● Exercise objective: Within the data below, count the lines that include "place" and give only the count.

Source data:
################

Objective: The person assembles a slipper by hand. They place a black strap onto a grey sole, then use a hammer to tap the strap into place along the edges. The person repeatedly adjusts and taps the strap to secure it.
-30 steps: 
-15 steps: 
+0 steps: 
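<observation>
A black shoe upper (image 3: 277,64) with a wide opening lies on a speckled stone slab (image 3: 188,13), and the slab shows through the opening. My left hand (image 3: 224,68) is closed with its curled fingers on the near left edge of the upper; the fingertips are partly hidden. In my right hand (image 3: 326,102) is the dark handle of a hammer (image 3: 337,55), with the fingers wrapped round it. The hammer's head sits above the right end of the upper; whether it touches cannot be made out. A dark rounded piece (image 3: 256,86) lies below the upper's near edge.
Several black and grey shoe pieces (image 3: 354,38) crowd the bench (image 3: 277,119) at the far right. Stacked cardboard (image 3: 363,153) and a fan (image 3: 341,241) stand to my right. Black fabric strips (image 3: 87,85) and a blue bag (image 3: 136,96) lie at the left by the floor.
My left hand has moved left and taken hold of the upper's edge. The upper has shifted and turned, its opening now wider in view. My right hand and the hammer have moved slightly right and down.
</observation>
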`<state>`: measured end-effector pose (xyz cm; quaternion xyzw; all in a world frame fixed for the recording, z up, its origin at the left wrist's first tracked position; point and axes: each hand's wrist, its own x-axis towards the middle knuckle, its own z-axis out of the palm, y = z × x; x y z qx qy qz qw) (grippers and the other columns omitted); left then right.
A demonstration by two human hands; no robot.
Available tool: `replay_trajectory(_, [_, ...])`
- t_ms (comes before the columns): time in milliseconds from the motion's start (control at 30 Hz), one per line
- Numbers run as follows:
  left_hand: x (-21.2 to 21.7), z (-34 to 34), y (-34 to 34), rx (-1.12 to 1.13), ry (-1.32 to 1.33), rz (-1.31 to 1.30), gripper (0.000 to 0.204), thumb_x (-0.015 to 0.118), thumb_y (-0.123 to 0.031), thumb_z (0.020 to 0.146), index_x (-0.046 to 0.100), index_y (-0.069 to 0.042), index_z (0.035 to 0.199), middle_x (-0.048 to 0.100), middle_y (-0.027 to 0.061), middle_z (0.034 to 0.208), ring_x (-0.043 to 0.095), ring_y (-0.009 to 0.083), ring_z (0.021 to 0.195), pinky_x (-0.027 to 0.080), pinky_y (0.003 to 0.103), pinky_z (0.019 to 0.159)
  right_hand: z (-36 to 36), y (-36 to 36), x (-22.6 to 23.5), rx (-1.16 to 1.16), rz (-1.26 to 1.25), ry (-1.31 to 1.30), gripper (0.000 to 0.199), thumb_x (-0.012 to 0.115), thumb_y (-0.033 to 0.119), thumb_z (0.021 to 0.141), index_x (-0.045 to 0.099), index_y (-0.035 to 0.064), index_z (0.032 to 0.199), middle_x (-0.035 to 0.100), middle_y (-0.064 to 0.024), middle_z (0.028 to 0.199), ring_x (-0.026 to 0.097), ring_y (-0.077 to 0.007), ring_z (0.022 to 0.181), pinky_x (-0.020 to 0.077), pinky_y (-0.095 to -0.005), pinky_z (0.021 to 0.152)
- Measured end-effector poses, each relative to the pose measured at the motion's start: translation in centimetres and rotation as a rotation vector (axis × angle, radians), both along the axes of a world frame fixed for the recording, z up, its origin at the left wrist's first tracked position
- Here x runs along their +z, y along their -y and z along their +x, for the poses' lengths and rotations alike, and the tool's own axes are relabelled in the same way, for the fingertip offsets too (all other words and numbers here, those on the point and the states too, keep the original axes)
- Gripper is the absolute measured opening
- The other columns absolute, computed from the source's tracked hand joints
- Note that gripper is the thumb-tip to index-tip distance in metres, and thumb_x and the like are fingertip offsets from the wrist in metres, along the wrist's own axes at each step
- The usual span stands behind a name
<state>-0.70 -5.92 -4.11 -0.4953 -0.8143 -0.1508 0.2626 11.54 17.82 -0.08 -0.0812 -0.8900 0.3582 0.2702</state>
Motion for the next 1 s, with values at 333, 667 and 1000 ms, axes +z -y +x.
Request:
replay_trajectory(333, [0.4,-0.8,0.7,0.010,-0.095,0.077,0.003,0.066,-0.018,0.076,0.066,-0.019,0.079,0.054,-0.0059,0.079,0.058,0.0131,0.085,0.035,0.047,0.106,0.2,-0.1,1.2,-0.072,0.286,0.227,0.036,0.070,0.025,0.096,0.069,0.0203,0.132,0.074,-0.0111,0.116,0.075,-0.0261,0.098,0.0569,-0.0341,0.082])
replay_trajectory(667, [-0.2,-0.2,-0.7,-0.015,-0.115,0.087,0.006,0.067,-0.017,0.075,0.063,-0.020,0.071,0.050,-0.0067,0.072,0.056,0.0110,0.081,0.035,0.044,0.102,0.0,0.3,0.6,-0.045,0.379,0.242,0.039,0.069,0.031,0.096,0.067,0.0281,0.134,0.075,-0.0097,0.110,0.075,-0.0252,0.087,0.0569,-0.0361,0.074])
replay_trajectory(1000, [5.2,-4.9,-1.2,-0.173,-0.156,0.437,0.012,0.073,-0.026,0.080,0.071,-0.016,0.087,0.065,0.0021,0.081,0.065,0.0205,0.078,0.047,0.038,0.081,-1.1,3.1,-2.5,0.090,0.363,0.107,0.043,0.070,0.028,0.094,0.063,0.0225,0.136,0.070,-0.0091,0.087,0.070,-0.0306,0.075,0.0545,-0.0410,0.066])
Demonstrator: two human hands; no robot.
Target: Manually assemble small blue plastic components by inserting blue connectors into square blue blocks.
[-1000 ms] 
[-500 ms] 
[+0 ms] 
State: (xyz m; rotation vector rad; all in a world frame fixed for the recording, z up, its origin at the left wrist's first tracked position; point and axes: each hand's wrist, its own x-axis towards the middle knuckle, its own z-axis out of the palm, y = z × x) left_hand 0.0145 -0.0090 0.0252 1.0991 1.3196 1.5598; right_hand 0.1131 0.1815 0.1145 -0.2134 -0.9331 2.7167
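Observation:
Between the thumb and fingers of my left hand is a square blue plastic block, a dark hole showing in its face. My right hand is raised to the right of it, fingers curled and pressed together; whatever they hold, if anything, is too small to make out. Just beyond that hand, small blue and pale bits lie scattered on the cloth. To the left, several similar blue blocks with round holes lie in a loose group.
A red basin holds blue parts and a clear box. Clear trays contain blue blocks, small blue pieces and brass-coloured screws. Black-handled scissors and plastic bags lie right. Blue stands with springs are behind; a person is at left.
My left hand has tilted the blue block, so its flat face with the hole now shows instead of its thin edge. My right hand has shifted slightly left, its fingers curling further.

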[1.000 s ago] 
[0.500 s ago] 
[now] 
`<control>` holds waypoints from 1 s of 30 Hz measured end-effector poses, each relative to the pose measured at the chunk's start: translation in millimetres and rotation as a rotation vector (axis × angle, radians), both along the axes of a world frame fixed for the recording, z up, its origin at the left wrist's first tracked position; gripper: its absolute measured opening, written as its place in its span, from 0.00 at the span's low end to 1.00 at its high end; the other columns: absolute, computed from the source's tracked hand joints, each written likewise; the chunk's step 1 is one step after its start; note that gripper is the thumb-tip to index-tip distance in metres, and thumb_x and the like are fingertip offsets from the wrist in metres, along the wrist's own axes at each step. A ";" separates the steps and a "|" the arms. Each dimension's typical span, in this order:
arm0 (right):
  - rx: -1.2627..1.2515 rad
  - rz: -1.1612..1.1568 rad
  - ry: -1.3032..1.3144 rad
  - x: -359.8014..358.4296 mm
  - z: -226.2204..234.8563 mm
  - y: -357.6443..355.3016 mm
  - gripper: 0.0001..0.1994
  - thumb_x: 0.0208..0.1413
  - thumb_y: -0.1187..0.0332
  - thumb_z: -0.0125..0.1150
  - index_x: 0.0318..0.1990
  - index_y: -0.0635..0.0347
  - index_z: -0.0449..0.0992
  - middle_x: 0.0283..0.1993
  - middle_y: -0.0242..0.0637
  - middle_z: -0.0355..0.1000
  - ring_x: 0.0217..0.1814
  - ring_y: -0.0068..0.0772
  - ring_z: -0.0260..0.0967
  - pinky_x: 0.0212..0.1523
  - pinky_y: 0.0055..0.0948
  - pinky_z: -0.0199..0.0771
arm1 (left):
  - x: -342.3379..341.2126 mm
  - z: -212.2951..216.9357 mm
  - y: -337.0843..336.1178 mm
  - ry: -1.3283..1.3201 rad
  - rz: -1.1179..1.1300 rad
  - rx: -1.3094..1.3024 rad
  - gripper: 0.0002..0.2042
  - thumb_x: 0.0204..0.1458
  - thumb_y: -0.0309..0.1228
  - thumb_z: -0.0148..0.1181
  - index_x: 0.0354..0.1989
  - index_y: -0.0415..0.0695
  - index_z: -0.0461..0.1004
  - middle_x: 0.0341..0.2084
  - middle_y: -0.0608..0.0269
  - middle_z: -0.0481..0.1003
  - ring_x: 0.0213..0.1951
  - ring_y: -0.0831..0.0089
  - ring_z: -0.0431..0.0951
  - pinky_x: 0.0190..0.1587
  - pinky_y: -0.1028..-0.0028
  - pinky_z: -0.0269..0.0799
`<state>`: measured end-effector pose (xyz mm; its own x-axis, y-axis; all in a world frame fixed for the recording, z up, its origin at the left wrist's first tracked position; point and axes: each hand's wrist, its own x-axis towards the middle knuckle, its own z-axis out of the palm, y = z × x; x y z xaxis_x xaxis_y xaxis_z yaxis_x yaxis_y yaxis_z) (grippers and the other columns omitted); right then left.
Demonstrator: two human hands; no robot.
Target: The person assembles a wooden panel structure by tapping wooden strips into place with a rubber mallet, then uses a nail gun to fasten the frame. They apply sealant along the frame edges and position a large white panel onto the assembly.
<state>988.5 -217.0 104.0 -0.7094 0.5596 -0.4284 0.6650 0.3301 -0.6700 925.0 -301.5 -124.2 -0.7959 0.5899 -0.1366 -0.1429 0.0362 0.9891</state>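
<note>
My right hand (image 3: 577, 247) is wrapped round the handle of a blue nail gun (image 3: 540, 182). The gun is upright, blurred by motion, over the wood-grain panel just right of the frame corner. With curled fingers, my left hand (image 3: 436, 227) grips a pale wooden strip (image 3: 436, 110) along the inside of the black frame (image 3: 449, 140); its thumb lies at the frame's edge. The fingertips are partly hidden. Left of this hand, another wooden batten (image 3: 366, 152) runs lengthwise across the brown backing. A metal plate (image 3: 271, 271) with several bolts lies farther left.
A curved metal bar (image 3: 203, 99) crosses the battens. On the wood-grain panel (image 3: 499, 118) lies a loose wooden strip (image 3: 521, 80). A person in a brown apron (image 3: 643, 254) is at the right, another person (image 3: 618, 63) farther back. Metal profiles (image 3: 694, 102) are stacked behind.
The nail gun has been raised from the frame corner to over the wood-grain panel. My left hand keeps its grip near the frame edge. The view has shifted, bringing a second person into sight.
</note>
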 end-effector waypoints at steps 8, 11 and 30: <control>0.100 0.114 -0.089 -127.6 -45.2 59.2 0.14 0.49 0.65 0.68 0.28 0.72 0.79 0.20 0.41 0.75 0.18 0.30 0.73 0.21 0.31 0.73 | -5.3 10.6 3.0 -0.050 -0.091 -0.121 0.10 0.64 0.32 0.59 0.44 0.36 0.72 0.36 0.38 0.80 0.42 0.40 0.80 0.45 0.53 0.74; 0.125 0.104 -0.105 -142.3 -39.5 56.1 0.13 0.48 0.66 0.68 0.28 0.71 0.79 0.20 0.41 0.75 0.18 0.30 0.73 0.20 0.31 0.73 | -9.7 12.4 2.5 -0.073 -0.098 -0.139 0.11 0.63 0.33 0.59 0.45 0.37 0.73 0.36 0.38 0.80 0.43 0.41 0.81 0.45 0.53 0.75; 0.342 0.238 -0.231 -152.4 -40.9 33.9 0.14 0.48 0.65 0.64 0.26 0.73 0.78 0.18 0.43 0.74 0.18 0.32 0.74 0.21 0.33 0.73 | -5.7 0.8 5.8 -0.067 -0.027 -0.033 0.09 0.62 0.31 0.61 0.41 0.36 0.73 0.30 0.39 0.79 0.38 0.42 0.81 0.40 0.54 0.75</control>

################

● Task result: 3